El patrimonio de la sangre

 
Hoy por la mañana, mi hijo Bruno me atravesó con su espada tipo Minecraft, sacándome las tripas. No se lo tomé a mal porque era yo un monstruo que amenazaba con comerse a su hermana (y no dejar ni los huesitos (que es la parte más sabrosa, por cierto.))

Fue un reguero espeluznante. (Suele ocurrir cuando muere un monstruo.) Pero luego cada quien se tomó su leche (o su café) y se fue a la escuela (o a trabajar) como si nada.

Me sorprende lo mucho que puede saltar la sangre en los libros, las películas, los juegos, sin que se pierda la sonrisa. Cuando era niño utilizaba prolijamente el color rojo en mis dibujos (sobre todo si eran de la guerra o de vampiros), pero puedo decir, no sin cierto orgullo, que jamás he blandido un arma y jamás he hecho saltar la sangre a nadie (excepto en el papel, claro).

En la vida real es otra cosa.

En pleno mes del terror lúdico a México lo sacude el terror real. Y yo me quedo sin palabras porque la sangre no es patrimonio de la literatura, el cine, los juegos. Aunque debería. Y los monstruos en el poder nos han hecho el favor de recordarnos que en este país un macabro rostro cadavérico es posible sin necesidad de afeites, máscara o maquillaje. Que la sangre es posible. Y que no tiene nada de divertido.

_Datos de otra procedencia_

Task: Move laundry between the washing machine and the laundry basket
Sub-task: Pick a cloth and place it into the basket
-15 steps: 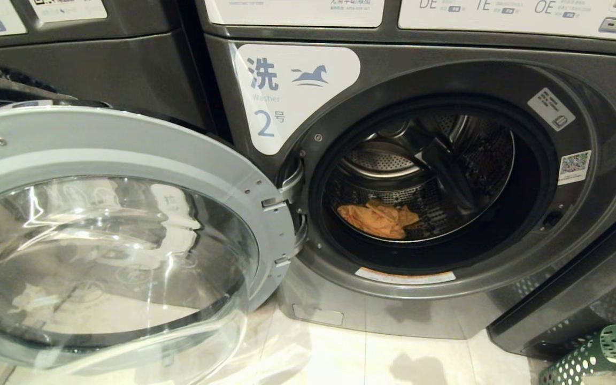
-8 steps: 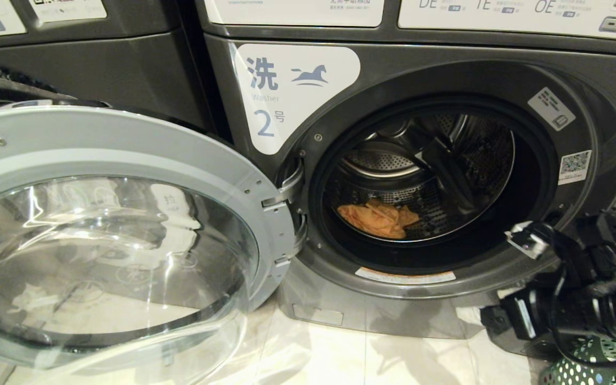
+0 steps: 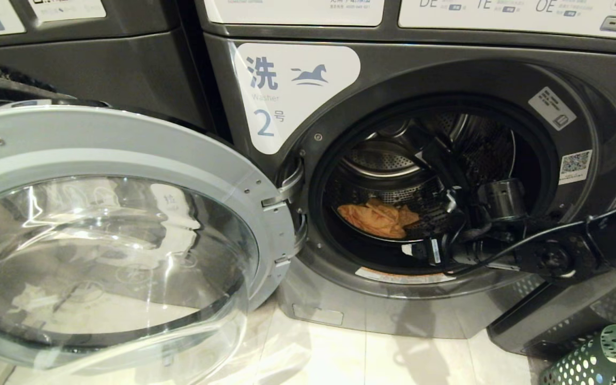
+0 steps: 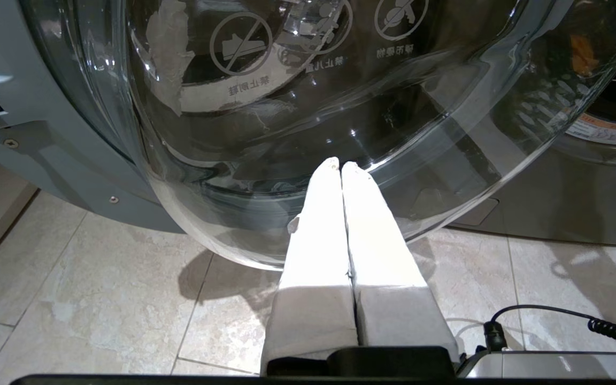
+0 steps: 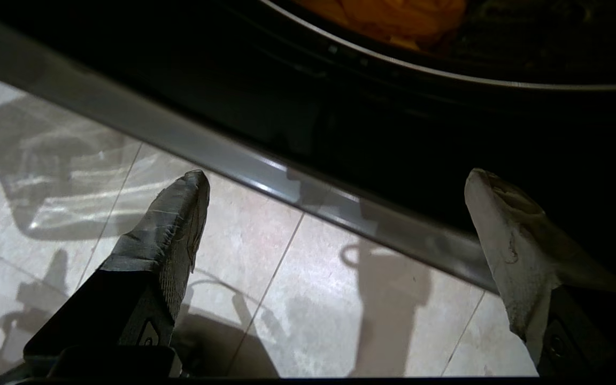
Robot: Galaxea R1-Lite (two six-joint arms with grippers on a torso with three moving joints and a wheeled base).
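While the washing machine [image 3: 447,176] is standing with its door [image 3: 110,235] swung wide, the orange laundry [image 3: 378,218] is lying low inside the drum — the right pincer [image 5: 335,179], jaws wide and empty, is hanging at the drum's lower rim. Beside the door glass, the left pincer [image 4: 340,166] is sitting pressed closed — the green laundry basket [image 3: 597,358] is standing right of the machine.

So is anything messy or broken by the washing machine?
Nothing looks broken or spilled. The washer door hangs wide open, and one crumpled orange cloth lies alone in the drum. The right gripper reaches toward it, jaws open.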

Platicabamos Benito Taibo, Luisa Iglesias y yo en la mañana que a los monstruos los definen sus actos, no su deformidad. Y creo que es justo por ello que uno termina enterneciéndose y extrañando a Drácula y al Hombre Lobo, a Frankenstein y a la Momia en tiempos como éstos, donde se hace evidente que es más honorable una mordedura en el cuello que un tiro a quemarropa, más un ataúd en un castillo que una fosa clandestina. Tiempos en los que uno quisiera creer que una marcha puede hacer la diferencia. O un escrito (lleno de paréntesis o no). Tiempos en los que uno quisiera encontrarse a una bruja o un espectro cualquier noche de éstas para confortarlos, abrazarlos, devolverles la potestad del terror, que era suya. Ese terror que nos hacía reír y, luego, tomar nuestra leche (o nuestro café) e irnos a la escuela (o al trabajo) como si nada.

Porque la sangre (carajo) no es patrimonio de la ficción. Pero debería.